To win people over, force them to leave, or break them so they can no longer resist, the occupation authorities use intimidation, imprisonment, torture, and beatings against both religious leaders and believers. The Federal Security Service (FSB) demanded that Father Oleksandr Bohomaz from Melitopol break the secrecy of confession and report who was pro-Ukrainian. They told him that if he refused, they would quickly “find” banned literature or weapons and arrest him.

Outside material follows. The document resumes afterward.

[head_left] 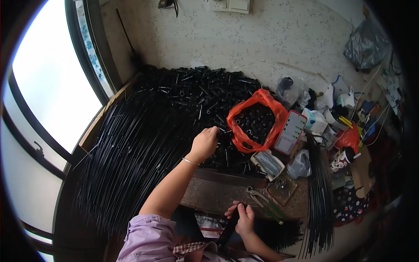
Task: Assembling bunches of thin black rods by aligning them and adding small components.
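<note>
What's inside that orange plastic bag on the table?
The orange bag lies open, holding small black tube pieces like the surrounding pile. Anything beneath that top layer is covered.

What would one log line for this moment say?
left hand: reaching into pile of black tubes | right hand: gripping bundle of black rods | pliers: lying on workbench
</note>
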A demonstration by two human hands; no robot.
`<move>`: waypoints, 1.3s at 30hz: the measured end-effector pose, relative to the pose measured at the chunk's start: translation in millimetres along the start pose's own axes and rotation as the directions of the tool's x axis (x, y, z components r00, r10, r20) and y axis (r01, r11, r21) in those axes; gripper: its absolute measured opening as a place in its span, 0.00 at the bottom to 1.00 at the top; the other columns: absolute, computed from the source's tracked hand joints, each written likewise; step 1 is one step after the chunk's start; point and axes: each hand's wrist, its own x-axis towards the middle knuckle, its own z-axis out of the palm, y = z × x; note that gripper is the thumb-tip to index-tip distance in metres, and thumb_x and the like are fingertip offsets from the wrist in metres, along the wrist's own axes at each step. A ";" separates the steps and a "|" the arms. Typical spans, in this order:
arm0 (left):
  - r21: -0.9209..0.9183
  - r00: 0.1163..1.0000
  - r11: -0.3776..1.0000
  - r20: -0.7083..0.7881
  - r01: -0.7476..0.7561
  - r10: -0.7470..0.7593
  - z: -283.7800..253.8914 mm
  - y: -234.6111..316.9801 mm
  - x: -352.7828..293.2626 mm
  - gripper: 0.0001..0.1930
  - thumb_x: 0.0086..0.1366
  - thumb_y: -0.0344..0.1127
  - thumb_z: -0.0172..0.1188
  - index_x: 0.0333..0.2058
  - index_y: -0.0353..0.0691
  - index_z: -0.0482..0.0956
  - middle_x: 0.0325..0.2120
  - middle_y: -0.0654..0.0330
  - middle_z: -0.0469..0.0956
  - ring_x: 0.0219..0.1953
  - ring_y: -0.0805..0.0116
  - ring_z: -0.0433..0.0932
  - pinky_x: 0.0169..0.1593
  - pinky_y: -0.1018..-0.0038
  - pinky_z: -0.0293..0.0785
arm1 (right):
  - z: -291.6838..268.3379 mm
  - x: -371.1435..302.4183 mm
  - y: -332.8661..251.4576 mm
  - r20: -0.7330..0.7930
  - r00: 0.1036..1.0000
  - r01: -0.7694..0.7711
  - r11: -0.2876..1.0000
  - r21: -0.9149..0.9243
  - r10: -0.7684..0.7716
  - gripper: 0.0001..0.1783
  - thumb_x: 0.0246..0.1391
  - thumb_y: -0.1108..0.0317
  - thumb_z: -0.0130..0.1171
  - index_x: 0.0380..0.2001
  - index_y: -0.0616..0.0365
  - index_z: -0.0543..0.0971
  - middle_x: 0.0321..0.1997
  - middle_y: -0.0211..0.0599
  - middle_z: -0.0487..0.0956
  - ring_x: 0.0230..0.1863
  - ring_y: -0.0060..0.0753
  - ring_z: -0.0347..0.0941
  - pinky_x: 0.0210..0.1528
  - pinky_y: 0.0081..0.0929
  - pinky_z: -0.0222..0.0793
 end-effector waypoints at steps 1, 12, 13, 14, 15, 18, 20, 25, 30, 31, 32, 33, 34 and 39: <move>-0.060 0.990 0.998 0.135 -0.018 0.026 -8.0 6.5 -9.9 0.15 0.49 0.36 0.60 0.36 0.40 0.70 0.31 0.53 0.74 0.38 0.54 0.73 0.39 0.62 0.70 | 2.9 -8.1 0.6 -0.018 1.000 -0.001 1.000 0.016 0.001 0.14 0.61 0.62 0.43 0.39 0.62 0.69 0.27 0.39 0.75 0.25 0.34 0.74 0.25 0.26 0.68; 0.050 0.977 0.998 0.210 -0.034 0.023 7.2 23.7 -55.7 0.08 0.45 0.30 0.57 0.28 0.42 0.75 0.28 0.58 0.75 0.34 0.57 0.75 0.34 0.66 0.73 | 20.6 -20.3 -13.6 0.019 0.999 0.050 0.999 -0.018 -0.050 0.12 0.61 0.64 0.42 0.42 0.60 0.67 0.27 0.39 0.75 0.25 0.33 0.74 0.26 0.25 0.68; -0.084 0.990 0.991 0.104 0.107 -0.098 -1.7 32.8 -61.2 0.09 0.44 0.30 0.58 0.27 0.40 0.74 0.28 0.56 0.75 0.33 0.56 0.75 0.33 0.65 0.72 | 20.7 -23.3 -12.8 0.006 0.999 0.043 0.999 -0.020 -0.043 0.12 0.61 0.64 0.42 0.42 0.60 0.67 0.27 0.39 0.75 0.25 0.33 0.74 0.26 0.25 0.68; -0.195 0.993 0.974 -0.010 0.112 -0.116 -4.9 37.3 -68.8 0.10 0.43 0.31 0.60 0.27 0.38 0.73 0.26 0.54 0.75 0.30 0.53 0.75 0.32 0.64 0.71 | 18.3 -23.5 -7.7 0.001 0.998 0.062 0.998 -0.013 -0.062 0.12 0.60 0.64 0.43 0.43 0.59 0.67 0.28 0.40 0.75 0.25 0.33 0.74 0.26 0.25 0.68; -0.199 0.992 0.972 0.001 0.123 -0.125 -8.0 42.0 -82.5 0.10 0.43 0.31 0.60 0.27 0.38 0.73 0.26 0.54 0.75 0.30 0.53 0.75 0.32 0.64 0.71 | 14.2 -22.6 -1.1 -0.001 0.997 0.078 0.997 -0.006 -0.078 0.12 0.60 0.65 0.43 0.45 0.58 0.66 0.28 0.40 0.76 0.26 0.33 0.74 0.26 0.26 0.68; -0.306 0.972 0.930 0.174 0.206 -0.158 -21.4 58.2 -129.4 0.09 0.45 0.32 0.61 0.26 0.37 0.73 0.24 0.51 0.76 0.29 0.51 0.75 0.32 0.66 0.71 | 4.9 -23.3 12.0 -0.083 0.994 0.077 0.996 0.033 -0.074 0.10 0.58 0.65 0.48 0.39 0.59 0.71 0.30 0.38 0.76 0.28 0.31 0.74 0.30 0.25 0.69; -0.292 0.968 0.935 0.205 0.200 -0.143 -20.4 52.6 -161.5 0.10 0.46 0.33 0.62 0.26 0.37 0.73 0.23 0.51 0.75 0.29 0.51 0.75 0.32 0.66 0.71 | 7.7 -30.8 9.1 -0.121 0.982 0.149 0.988 0.050 -0.142 0.09 0.56 0.66 0.52 0.32 0.62 0.75 0.29 0.36 0.77 0.30 0.28 0.73 0.33 0.24 0.69; -0.964 0.916 0.035 0.240 0.265 -0.322 -31.6 66.5 -188.5 0.07 0.59 0.35 0.56 0.26 0.39 0.71 0.30 0.63 0.71 0.32 0.71 0.69 0.38 0.76 0.65 | 11.7 -42.7 -1.0 0.081 0.988 0.138 0.990 -0.042 -0.134 0.09 0.56 0.69 0.52 0.33 0.64 0.75 0.30 0.36 0.77 0.29 0.26 0.72 0.37 0.22 0.67; -0.995 0.971 0.095 0.007 0.030 -0.237 -45.2 116.0 -168.2 0.07 0.61 0.35 0.54 0.28 0.39 0.70 0.36 0.65 0.67 0.35 0.77 0.66 0.40 0.79 0.63 | 19.3 -46.9 8.0 0.216 0.950 0.275 0.934 -0.226 -0.227 0.06 0.55 0.70 0.52 0.33 0.62 0.74 0.29 0.33 0.77 0.30 0.22 0.71 0.37 0.21 0.67; -0.983 0.980 0.181 -0.058 -0.023 -0.191 -46.9 119.5 -167.3 0.06 0.62 0.34 0.53 0.29 0.39 0.71 0.35 0.65 0.68 0.34 0.79 0.66 0.37 0.80 0.64 | 20.6 -48.3 9.1 0.216 0.950 0.273 0.936 -0.222 -0.225 0.06 0.55 0.70 0.52 0.33 0.62 0.74 0.29 0.33 0.77 0.30 0.22 0.71 0.37 0.21 0.67; -0.997 0.956 -0.041 0.079 0.070 -0.282 -50.1 122.8 -169.2 0.06 0.62 0.35 0.53 0.30 0.39 0.70 0.33 0.64 0.69 0.29 0.79 0.68 0.31 0.82 0.66 | 22.9 -49.4 8.2 0.208 0.953 0.262 0.942 -0.210 -0.219 0.06 0.55 0.70 0.51 0.33 0.62 0.73 0.29 0.33 0.76 0.30 0.22 0.70 0.37 0.20 0.66; -0.987 0.915 -0.134 0.131 0.085 -0.381 -53.5 122.7 -169.5 0.07 0.62 0.36 0.55 0.30 0.40 0.69 0.27 0.64 0.71 0.23 0.79 0.69 0.26 0.83 0.65 | 22.3 -50.4 6.4 0.185 0.959 0.253 0.946 -0.201 -0.217 0.06 0.56 0.70 0.51 0.33 0.62 0.73 0.29 0.32 0.76 0.30 0.21 0.70 0.37 0.19 0.65; -0.965 0.881 -0.187 0.246 0.184 -0.403 -54.9 113.9 -175.3 0.07 0.60 0.35 0.56 0.30 0.40 0.69 0.26 0.65 0.72 0.22 0.79 0.70 0.25 0.84 0.65 | 20.6 -49.8 4.7 0.170 0.962 0.248 0.948 -0.198 -0.216 0.06 0.56 0.70 0.51 0.33 0.62 0.73 0.29 0.32 0.76 0.30 0.21 0.70 0.37 0.19 0.65; -0.720 0.748 -0.494 0.636 0.487 -0.190 -42.5 89.7 -221.0 0.11 0.54 0.23 0.59 0.38 0.35 0.73 0.33 0.59 0.77 0.29 0.74 0.76 0.33 0.84 0.73 | 15.3 -43.9 3.6 0.053 0.994 0.095 0.994 -0.059 -0.092 0.07 0.57 0.68 0.50 0.32 0.59 0.74 0.29 0.28 0.74 0.32 0.19 0.68 0.37 0.15 0.62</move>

Greek Catholic priests Ivan Levytskyi and Bohdan Haleta were told in a detention center in Berdiansk that weapons had been “found” on them and that they would receive 25-year prison sentences unless they joined the Russian Orthodox Church. The same methods are used against the Orthodox Church of Ukraine, and there have been tragic cases. Father Stepan Podolchaka from the occupied Kherson region, who refused to transfer to the Russian Orthodox Church, was tortured to death by Russian soldiers, who then cynically called his wife to identify the body.

According to a statement by Ukraine’s Ministry of Foreign Affairs on January 10, 2026, regarding religious freedom in the temporarily occupied territories, 67 clergy members from various Ukrainian churches and religious organizations have been killed by Russian occupation authorities.

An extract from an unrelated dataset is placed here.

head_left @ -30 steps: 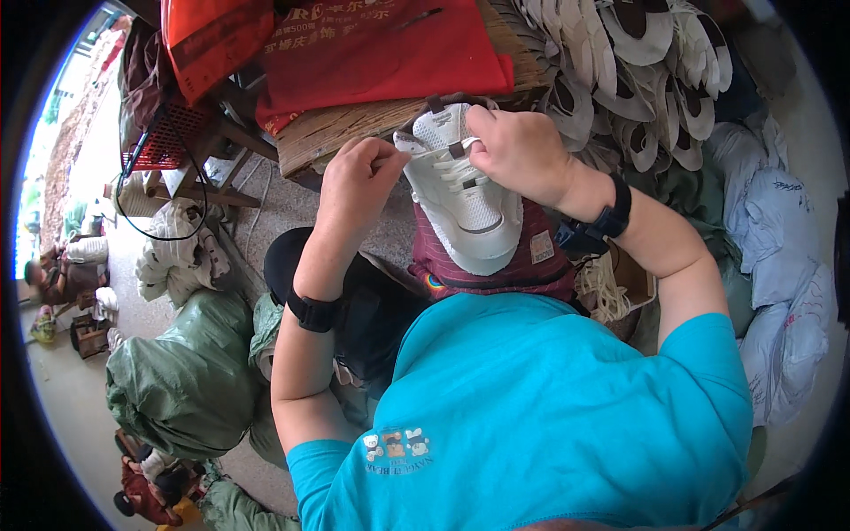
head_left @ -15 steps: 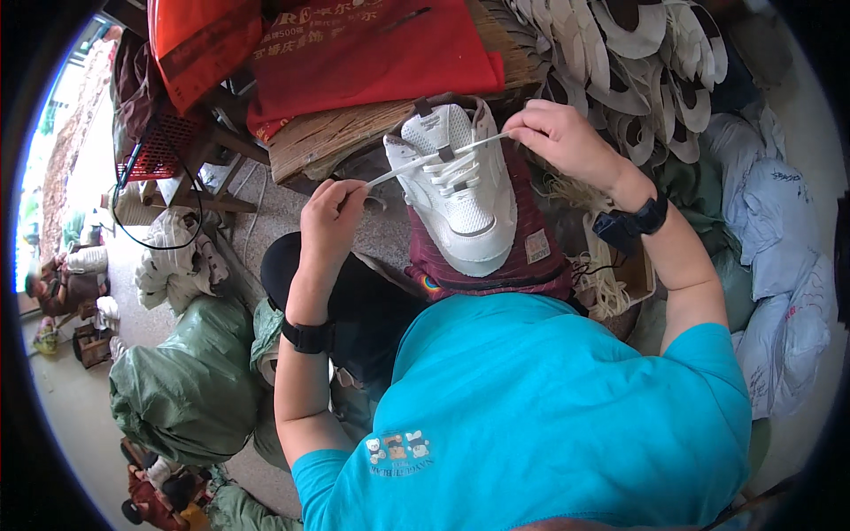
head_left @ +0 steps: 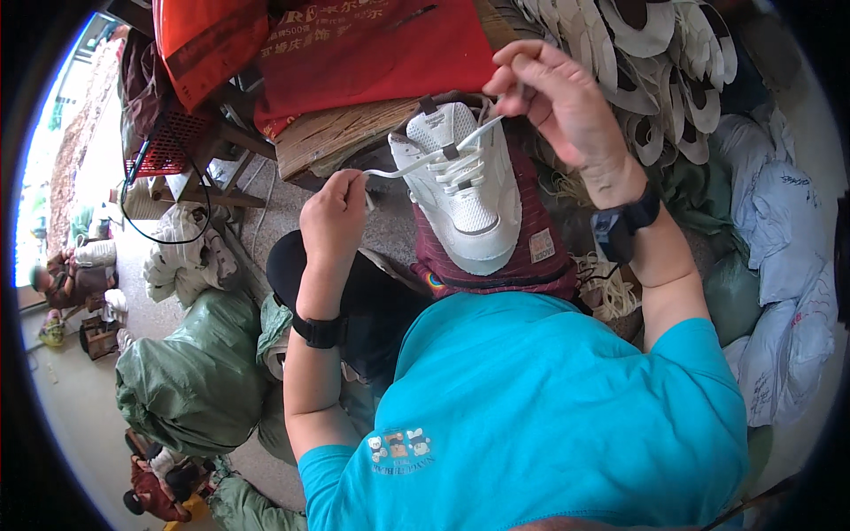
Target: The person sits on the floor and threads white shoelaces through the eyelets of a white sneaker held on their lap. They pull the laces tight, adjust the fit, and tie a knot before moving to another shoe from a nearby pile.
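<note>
A white shoe point(head_left: 482, 241) without a visible outsole rests toe toward me on a maroon striped cloth point(head_left: 547, 214) over my lap. Its white shoelace point(head_left: 478, 134) runs through the eyelets and across the tongue. My left hand point(head_left: 333, 217), left of the shoe, pinches one end of the lace, and a short tip hangs below the fingers. Up and right of the shoe, my right hand point(head_left: 558, 102) has its fingers curled, with the other lace end running up to them; the fingertips partly hide it.
Ahead stands a wooden table point(head_left: 341, 133) with a red bag point(head_left: 381, 62) on it. Strung pale shoe uppers point(head_left: 637, 80) hang at the far right. Green sacks point(head_left: 195, 372) lie left, white sacks point(head_left: 779, 230) right. Several loose laces point(head_left: 611, 292) lie beside the cloth. Other people sit at far left.
My right hand has risen and turned, its fingers more spread. My left hand has dropped a little. The lace, taut before, now sags on the left side.
</note>
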Demonstrator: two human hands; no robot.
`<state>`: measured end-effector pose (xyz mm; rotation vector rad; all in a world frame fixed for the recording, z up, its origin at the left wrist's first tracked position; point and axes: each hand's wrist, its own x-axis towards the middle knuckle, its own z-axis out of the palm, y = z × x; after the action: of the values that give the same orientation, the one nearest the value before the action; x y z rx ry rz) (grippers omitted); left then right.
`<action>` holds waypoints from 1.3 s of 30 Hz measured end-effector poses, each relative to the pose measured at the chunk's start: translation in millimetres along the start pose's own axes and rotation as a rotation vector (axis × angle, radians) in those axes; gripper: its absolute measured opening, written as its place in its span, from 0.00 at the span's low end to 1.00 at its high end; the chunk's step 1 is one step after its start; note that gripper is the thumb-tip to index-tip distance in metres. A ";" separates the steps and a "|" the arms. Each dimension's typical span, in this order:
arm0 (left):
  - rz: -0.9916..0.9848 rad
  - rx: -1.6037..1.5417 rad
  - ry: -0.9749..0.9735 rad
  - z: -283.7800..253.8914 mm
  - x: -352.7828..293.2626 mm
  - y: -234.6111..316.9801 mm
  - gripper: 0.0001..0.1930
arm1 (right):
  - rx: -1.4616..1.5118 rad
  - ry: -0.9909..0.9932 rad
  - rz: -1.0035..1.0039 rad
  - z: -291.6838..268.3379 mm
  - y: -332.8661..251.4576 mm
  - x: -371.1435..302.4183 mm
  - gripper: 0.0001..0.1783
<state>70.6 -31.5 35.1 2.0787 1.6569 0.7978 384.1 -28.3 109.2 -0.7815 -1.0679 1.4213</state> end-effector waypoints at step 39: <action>-0.239 -0.985 -0.179 37.9 0.6 44.9 0.10 | -1.525 -0.115 -0.300 1.3 35.0 -18.4 0.07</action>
<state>128.8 -39.5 32.9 1.1938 1.0392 1.0219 372.2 -44.9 75.3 -1.4625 -2.2340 0.1608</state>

At the report presentation, Father Ihor Novoselskyi, rector of the Church of Saint Princess Olga of the Ukrainian Orthodox Church in the village of Tokarivka, Kherson region, shared his story. Since 2014, he had refused to commemorate Patriarch Kirill and had switched to conducting services in Ukrainian. In 2022, as soon as Russian forces occupied the Kherson region, the FSB began searching for people who had participated in protests and the Maidan. “For six months they didn’t touch me, but they were gathering information about me,” the priest recalls. “Later, I realized they knew more about me than I knew myself. On the morning of August 29, 2022, special forces surrounded the church. I clearly remember a Buryat soldier wearing gloves pressing an automatic rifle to my head and ordering me to call the priest. I said it was me. A blow to the head — I fell and lost consciousness. When I came to, my hands were cuffed, and there was a bag over my head. They shoved me under a car seat and took me to a torture chamber. I heard others being tortured, and then it was my turn. They beat me until I blacked out. They forced me to remove my cross, put my hands behind my head, sit down, stand up, sit down, stand up, and explain why I had been detained. But I had no idea…” The torture took various forms — from beatings and being forced to sing the Russian anthem to electric shocks using a field telephone device known as a “tapik.”

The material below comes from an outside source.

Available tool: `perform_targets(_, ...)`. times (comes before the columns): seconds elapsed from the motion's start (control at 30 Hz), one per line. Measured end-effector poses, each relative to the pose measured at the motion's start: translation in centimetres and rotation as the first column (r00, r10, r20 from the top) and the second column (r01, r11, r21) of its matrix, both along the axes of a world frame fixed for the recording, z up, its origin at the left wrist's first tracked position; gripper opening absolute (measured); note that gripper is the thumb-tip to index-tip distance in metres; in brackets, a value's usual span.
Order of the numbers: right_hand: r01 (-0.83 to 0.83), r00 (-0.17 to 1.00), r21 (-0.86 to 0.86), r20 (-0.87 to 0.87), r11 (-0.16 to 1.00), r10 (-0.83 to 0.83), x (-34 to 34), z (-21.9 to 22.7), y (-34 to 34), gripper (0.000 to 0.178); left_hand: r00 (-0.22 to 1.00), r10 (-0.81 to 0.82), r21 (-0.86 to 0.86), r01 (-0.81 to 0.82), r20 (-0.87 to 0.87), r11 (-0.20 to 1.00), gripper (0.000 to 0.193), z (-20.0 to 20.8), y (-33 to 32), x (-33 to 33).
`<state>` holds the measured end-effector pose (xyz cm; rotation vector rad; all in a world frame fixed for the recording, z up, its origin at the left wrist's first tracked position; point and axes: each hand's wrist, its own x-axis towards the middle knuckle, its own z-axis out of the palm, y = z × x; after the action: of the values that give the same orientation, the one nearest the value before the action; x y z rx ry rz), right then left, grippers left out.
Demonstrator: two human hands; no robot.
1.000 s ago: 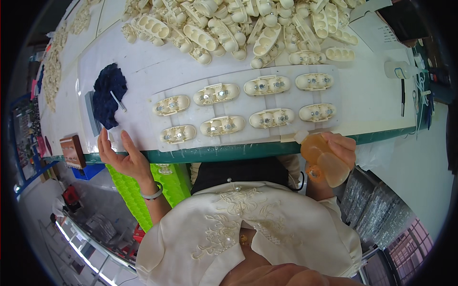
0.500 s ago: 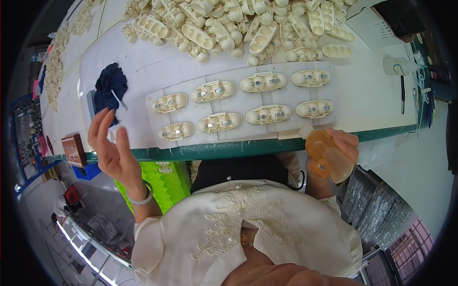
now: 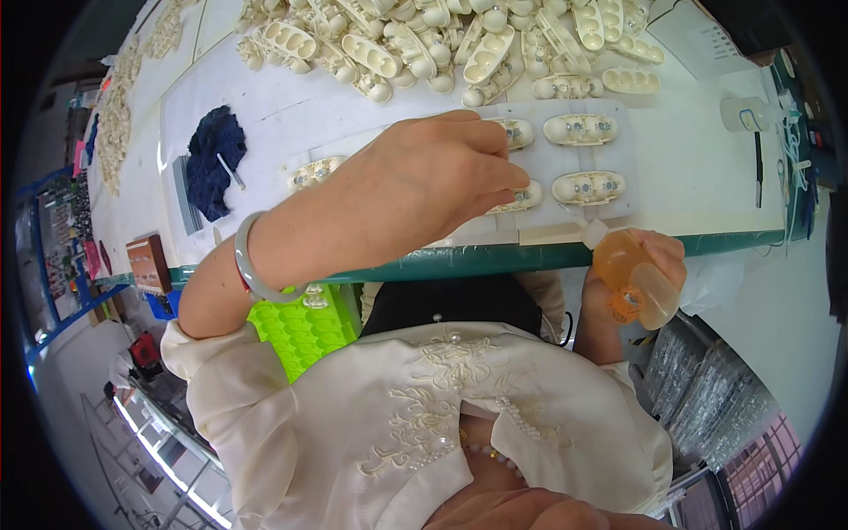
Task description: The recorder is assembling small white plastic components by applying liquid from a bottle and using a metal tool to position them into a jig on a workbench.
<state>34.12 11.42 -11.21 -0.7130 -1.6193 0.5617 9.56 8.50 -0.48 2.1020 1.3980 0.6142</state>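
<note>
A person's left hand (image 3: pixel 433 181) reaches across a white tray (image 3: pixel 618 159) at the table's near edge, fingers curled down with the tips touching a cream moulded part (image 3: pixel 517 199) in the tray's front row; whether they pinch it cannot be told. More such parts sit in the tray at 12 and 3 o'clock of the fingertips, among them one (image 3: pixel 587 186) just to the right. At 4 o'clock, below the green table edge (image 3: pixel 495 258), the right hand (image 3: pixel 640 283) is wrapped around an amber squeeze bottle (image 3: pixel 629 276), its nozzle tipped up toward the tray's corner. A pile of loose cream parts (image 3: pixel 442 40) fills the tabletop at 12 o'clock, well apart. A dark blue cloth (image 3: pixel 215 159) lies at 9 o'clock, and a lime-green tray (image 3: pixel 305 325) shows under the table at 7 o'clock.
</note>
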Motion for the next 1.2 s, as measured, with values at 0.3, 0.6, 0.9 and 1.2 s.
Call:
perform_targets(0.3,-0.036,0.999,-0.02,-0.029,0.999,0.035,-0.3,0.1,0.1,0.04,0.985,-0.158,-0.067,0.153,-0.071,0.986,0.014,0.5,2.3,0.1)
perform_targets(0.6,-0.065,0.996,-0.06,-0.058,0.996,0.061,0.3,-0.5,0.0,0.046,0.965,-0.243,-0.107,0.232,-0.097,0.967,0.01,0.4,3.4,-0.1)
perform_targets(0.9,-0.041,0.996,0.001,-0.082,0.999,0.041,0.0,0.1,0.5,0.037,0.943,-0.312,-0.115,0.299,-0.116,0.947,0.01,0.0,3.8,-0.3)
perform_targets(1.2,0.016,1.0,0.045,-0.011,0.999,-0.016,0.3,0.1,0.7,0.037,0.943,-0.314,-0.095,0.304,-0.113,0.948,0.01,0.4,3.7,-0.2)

Father Ihor is now undergoing rehabilitation near Kyiv. “Half the men here are former prisoners, and the other half are assault troops with injuries and concussions,” he says. “But we have things to talk about. It’s easier for me with people like this. They understand me without words, and I understand them. When I hear unfair judgments from people far from the war, I feel this surge of anger. But I understand that we must live. We are a strong nation — we are Ukrainians. I told them too: ‘You know, I am on my own land.’”

***

The report provides recommendations to Ukrainian government officials, diplomats, and the international community. In particular, it calls for increasing diplomatic pressure on Russia to stop religious repression, supporting independent monitoring missions, and more actively involving international human rights organizations in documenting violations of religious freedom. It also recommends organizing information campaigns to raise awareness about religious persecution in the territories of Ukraine temporarily occupied by Russia, among other measures.

“Whether we or the world will allow this practice to continue,” urges Vyacheslav Horshkov, “or whether someone will set limits to these crimes, when what is essentially happening is the sanctification of sins.”